= Beginning of Section =

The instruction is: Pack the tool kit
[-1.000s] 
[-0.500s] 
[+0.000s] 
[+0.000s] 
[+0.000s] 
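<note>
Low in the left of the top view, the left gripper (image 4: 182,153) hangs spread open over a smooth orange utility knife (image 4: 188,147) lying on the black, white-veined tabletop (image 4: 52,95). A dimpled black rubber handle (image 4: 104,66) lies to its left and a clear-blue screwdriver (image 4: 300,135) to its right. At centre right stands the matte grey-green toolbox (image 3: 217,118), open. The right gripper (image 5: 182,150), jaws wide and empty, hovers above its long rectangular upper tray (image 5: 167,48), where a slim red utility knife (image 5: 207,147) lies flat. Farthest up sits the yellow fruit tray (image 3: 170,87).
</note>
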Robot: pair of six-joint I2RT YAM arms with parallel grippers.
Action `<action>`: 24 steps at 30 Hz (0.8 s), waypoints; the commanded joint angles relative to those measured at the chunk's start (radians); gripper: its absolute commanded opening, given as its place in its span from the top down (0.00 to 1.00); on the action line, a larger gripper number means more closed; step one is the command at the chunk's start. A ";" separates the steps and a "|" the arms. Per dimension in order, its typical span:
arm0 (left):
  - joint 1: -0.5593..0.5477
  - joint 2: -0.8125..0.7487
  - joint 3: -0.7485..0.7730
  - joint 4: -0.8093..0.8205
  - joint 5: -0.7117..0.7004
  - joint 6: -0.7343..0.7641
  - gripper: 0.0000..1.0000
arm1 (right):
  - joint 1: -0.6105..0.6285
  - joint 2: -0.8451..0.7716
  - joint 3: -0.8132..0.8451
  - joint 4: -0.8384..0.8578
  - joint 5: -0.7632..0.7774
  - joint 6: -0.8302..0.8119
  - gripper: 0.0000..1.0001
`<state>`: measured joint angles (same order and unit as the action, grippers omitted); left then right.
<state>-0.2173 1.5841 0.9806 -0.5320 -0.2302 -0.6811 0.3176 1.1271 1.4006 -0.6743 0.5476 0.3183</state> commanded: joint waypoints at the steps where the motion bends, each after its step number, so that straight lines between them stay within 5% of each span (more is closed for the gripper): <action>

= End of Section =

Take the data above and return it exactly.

**Answer space:**
The instruction is: Pack the tool kit
[-1.000s] 
[-0.500s] 
[+0.000s] 
[+0.000s] 
[+0.000s] 
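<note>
Low in the left of the top view, the left gripper (image 4: 182,153) hangs spread open over a smooth orange utility knife (image 4: 188,147) lying on the black, white-veined tabletop (image 4: 52,95). A dimpled black rubber handle (image 4: 104,66) lies to its left and a clear-blue screwdriver (image 4: 300,135) to its right. At centre right stands the matte grey-green toolbox (image 3: 217,118), open. The right gripper (image 5: 182,150), jaws wide and empty, hovers above its long rectangular upper tray (image 5: 167,48), where a slim red utility knife (image 5: 207,147) lies flat. Farthest up sits the yellow fruit tray (image 3: 170,87).
</note>
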Robot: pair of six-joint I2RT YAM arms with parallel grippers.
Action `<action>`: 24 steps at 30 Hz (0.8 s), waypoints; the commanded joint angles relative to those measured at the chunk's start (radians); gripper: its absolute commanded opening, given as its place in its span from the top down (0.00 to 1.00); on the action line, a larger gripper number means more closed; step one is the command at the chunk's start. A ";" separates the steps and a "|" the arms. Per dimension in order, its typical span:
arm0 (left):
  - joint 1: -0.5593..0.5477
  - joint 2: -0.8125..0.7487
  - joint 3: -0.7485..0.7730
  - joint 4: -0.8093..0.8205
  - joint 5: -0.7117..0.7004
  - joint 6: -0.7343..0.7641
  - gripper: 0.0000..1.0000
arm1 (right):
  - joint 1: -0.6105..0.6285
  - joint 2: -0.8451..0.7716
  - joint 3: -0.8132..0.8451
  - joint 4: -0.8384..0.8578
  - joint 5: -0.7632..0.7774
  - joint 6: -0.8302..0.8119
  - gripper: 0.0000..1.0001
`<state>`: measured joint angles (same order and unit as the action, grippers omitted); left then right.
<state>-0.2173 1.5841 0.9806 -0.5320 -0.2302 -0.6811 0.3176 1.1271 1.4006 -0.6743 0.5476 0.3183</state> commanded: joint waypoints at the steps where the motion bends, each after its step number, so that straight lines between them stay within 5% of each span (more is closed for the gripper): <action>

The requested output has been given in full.